State v. Taylor

447 S.E.2d 360, 337 N.C. 597, 1994 N.C. LEXIS 496
CourtSupreme Court of North Carolina
DecidedSeptember 9, 1994
Docket482A93
StatusPublished
Cited by42 cases

This text of 447 S.E.2d 360 (State v. Taylor) is published on Counsel Stack Legal Research, covering Supreme Court of North Carolina primary law. Counsel Stack provides free access to over 12 million legal documents including statutes, case law, regulations, and constitutions.

Bluebook
State v. Taylor, 447 S.E.2d 360, 337 N.C. 597, 1994 N.C. LEXIS 496 (N.C. 1994).

Opinion

MITCHELL, Justice.

The defendant, Gregory Flint Taylor, was tried upon proper indictments charging him with first-degree murder and with accessory after the fact to the felony of murder. The defendant was tried non-capitally at the 12 April 1993 Mixed Session of Superior Court, Wake County. The jury found the defendant guilty of first-degree murder and not guilty of accessory after the fact. The trial court entered judg *600 merit on 20 April 1993 sentencing the defendant to the mandatory sentence of life imprisonment. The defendant appeals to this Court as a matter of right. See N.C.G.S. § 7A-27(a) (1989).

The State’s evidence tended to show the following. Officer Brad Kenan drove to a cul-de-sac at the south end of Blount Street in Raleigh on the morning of 26 September 1991. Beyond the cul-de-sac the land slopes up to a crest covered with weeds and grass and then slopes down into a ravine and a creek and to woods beyond. There is a dirt and gravel service road going south from the cul-de-sac. The cul-de-sac is not lighted by street lights and is located many yards south of the closest business.

Officer Kenan arrived at the cul-de-sac around 7:30 a.m. and saw a woman’s body lying in the street. The dead woman had short hair and her clothing was in disarray.
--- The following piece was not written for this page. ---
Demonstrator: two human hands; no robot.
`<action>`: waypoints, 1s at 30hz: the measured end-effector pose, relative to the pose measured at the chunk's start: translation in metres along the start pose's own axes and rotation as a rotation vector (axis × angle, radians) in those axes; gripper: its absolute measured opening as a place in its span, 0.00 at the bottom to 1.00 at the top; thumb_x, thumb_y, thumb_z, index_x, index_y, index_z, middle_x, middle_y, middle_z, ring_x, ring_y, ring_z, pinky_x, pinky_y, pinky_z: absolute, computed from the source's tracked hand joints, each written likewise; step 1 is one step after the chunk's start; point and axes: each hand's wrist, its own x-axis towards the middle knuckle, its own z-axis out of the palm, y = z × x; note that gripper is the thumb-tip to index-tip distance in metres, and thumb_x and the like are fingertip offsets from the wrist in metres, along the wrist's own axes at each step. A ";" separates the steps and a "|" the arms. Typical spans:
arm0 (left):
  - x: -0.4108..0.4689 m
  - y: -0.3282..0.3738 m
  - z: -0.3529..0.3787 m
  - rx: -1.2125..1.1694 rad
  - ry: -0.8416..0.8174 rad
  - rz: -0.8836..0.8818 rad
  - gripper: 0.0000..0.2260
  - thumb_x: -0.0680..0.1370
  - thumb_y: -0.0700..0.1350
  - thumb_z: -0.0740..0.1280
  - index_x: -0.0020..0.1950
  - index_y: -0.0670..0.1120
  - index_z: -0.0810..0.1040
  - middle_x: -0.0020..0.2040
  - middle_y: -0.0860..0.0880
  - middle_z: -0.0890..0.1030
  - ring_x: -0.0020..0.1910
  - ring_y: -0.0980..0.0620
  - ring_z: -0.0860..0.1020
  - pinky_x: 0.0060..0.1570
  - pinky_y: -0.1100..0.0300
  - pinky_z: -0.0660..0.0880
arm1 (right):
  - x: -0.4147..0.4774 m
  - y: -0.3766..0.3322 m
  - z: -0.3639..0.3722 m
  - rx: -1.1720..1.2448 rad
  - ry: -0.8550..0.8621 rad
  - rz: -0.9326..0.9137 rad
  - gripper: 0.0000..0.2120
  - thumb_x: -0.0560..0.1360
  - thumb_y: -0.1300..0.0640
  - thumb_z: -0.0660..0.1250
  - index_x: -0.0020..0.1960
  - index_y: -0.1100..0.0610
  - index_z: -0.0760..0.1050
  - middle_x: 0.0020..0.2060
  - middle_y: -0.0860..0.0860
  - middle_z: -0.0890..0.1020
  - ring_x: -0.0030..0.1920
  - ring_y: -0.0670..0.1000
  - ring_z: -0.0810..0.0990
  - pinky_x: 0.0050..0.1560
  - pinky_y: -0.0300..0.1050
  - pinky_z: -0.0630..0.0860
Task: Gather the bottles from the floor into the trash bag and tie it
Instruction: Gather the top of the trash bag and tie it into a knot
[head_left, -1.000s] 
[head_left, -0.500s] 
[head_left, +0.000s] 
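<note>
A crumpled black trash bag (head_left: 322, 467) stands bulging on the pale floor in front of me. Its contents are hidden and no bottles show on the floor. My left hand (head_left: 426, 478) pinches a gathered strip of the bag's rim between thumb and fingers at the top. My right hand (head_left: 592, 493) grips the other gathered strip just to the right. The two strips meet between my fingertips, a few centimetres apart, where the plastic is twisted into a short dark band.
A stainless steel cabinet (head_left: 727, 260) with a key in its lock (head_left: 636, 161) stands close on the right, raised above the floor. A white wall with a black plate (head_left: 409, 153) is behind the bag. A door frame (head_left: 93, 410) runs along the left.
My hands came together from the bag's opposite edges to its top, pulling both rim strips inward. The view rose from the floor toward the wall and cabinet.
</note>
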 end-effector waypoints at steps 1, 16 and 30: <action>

Her pants were turned inside-out and were down around her ankles. Her shirt was torn open and pulled up to the neck. Officer Kenan observed two holes in the victim’s head, several cuts between her breasts and blood on the pavement and caked on the victim’s neck. Fingerprint identification later determined that the victim was Jacquetta Thomas. Dry matches and several small blue zip-lock bags in which cocaine and crack cocaine are commonly sold were found in the cul-de-sac near the victim’s body. Over the crest of the hill and not visible from the cul-de-sac, a white Nissan Pathfinder truck was stuck in a washed-out gully about one hundred and fifty feet from the body.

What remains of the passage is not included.